What you have to do: Only the lines below from the one with "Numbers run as" through the one with "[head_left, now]" are to be written out, exactly and without any images.

Data block:
• • • •
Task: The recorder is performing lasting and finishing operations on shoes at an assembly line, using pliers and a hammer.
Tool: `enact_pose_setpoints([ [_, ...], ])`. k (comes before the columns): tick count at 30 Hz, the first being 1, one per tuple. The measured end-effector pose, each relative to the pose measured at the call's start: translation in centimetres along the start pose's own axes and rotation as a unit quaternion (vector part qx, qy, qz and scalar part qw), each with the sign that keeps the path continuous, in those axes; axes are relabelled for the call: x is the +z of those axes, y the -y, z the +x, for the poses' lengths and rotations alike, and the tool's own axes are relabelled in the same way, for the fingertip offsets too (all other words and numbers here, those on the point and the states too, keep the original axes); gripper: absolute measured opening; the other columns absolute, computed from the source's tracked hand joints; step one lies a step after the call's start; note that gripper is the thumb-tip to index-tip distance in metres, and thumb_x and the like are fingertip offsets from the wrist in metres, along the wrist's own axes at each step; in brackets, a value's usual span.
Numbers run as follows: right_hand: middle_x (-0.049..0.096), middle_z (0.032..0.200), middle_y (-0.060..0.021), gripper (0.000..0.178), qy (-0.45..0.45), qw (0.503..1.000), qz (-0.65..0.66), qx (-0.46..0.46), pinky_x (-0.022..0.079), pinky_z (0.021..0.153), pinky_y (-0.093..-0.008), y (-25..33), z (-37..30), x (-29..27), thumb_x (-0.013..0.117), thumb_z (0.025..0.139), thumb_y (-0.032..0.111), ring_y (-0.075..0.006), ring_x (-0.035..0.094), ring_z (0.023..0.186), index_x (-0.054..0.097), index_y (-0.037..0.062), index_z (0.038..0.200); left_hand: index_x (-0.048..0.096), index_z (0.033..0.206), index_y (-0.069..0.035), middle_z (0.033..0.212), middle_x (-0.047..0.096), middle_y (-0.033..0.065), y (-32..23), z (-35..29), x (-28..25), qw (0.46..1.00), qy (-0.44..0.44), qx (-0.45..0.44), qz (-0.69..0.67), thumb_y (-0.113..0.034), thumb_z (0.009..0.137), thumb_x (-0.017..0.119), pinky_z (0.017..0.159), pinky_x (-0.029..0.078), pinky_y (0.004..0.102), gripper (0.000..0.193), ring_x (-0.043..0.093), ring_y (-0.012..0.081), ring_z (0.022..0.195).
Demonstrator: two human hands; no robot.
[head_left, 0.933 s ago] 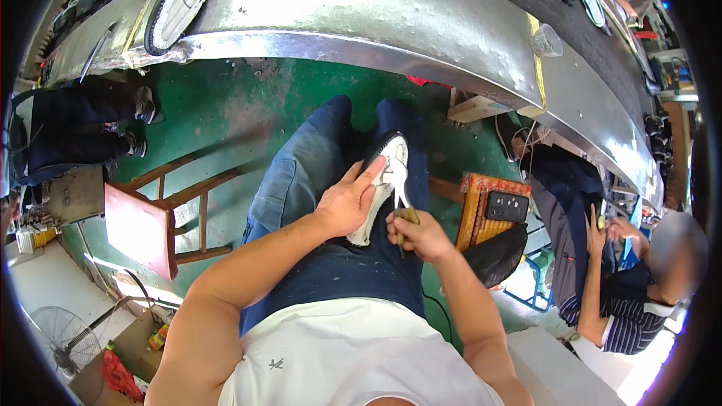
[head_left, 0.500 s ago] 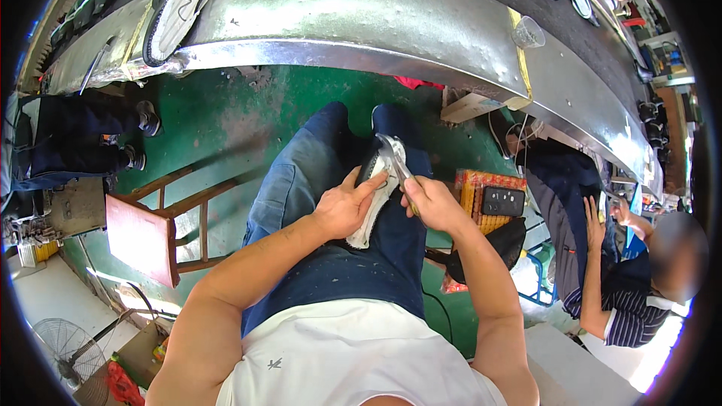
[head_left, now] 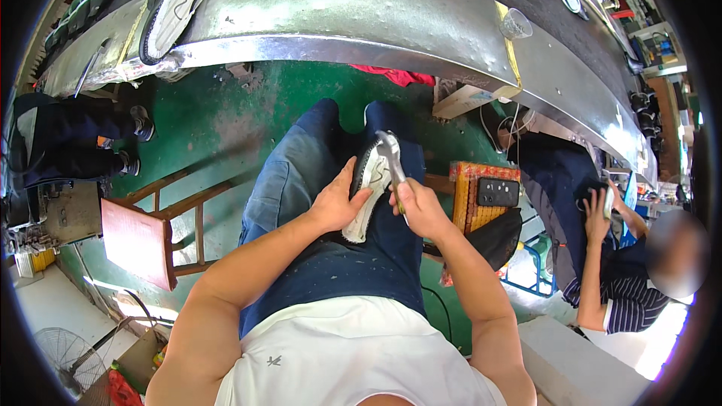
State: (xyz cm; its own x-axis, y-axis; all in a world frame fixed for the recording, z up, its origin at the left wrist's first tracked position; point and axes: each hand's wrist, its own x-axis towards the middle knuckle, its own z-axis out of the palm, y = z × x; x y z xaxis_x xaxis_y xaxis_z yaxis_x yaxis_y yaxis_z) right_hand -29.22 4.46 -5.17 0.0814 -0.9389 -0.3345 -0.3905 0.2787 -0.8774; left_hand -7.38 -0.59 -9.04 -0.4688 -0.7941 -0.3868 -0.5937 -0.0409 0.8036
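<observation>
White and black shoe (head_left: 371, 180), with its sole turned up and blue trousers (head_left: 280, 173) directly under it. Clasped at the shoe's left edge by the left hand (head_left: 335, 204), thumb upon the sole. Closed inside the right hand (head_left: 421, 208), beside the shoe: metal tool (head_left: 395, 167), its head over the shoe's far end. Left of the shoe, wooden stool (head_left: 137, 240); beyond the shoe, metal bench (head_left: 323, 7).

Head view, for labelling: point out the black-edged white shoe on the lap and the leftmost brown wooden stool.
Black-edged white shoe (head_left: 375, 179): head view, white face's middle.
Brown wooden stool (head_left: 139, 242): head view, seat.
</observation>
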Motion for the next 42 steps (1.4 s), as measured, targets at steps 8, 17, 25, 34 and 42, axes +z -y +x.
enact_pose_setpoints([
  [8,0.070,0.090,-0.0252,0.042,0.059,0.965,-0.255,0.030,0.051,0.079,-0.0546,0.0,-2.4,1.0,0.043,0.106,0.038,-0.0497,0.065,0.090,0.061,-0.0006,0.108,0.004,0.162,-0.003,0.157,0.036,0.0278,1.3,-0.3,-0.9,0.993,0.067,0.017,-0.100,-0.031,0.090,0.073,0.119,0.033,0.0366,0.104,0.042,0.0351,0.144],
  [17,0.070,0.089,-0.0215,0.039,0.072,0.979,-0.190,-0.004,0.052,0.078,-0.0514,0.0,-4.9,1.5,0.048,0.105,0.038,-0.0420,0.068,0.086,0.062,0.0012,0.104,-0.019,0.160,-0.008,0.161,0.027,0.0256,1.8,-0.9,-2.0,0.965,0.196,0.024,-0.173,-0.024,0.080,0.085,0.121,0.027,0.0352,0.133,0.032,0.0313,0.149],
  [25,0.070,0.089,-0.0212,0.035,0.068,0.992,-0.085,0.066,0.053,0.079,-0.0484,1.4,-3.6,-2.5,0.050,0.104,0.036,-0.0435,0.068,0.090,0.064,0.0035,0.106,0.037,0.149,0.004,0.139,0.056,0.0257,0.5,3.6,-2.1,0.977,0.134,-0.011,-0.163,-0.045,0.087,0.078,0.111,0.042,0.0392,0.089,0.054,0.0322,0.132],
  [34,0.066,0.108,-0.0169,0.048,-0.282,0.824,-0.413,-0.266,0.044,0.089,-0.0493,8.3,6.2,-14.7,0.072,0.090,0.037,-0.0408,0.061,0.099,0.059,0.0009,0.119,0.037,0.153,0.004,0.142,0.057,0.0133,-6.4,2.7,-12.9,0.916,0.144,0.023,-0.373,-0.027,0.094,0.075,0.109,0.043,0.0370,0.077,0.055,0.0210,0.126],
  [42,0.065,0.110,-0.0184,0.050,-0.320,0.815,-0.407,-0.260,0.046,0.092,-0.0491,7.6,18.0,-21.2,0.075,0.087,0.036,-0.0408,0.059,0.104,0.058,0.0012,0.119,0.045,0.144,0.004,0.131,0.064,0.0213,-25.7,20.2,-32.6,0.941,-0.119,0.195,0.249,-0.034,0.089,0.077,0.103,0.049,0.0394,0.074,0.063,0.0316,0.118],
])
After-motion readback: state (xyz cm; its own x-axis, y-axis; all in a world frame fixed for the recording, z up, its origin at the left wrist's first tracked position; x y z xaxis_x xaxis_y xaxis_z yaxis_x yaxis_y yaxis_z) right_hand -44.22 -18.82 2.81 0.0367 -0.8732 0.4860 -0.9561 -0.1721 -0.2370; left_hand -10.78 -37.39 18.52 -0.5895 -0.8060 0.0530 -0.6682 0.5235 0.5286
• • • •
Solution for this problem:
Numbers run as follows: right_hand: middle_x (-0.049..0.096), middle_z (0.032..0.200), middle_y (-0.060..0.021), gripper (0.000..0.178), qy (-0.45..0.45), qw (0.503..1.000), qz (-0.65..0.66), qx (-0.46..0.46), pinky_x (-0.022..0.079), pinky_z (0.021..0.153), pinky_y (-0.093..-0.008), y (-25..33), z (-37..30), x (-29..27), thumb_x (-0.013..0.117), thumb_z (0.025..0.139), thumb_y (-0.032..0.111), ring_y (-0.075..0.006), ring_x (-0.035..0.094), ring_z (0.023..0.186), index_x (-0.054..0.097), index_y (-0.037..0.062), index_z (0.038..0.200); left_hand: index_x (-0.048..0.096), index_z (0.033..0.206), index_y (-0.069..0.035), middle_z (0.033..0.212), middle_x (-0.047..0.096), middle_y (-0.033..0.065), y (-32..23), z (-35..29), x (-28..25), qw (0.46..1.00), qy (-0.44..0.44), qx (-0.45..0.44), qz (-0.69..0.67), thumb_y (-0.113..0.034), thumb_z (0.009..0.137), thumb_x (-0.017..0.119), pinky_z (0.017..0.159), pinky_x (-0.029..0.078), pinky_y (0.004..0.102), gripper (0.000..0.193), ring_x (-0.043..0.093), ring_y (-0.012..0.081), ring_z (0.022..0.195).
Demonstrator: two human hands; no robot.
[head_left, 0.933 s ago] 
[head_left, 0.500 s ago] 
[head_left, now] 

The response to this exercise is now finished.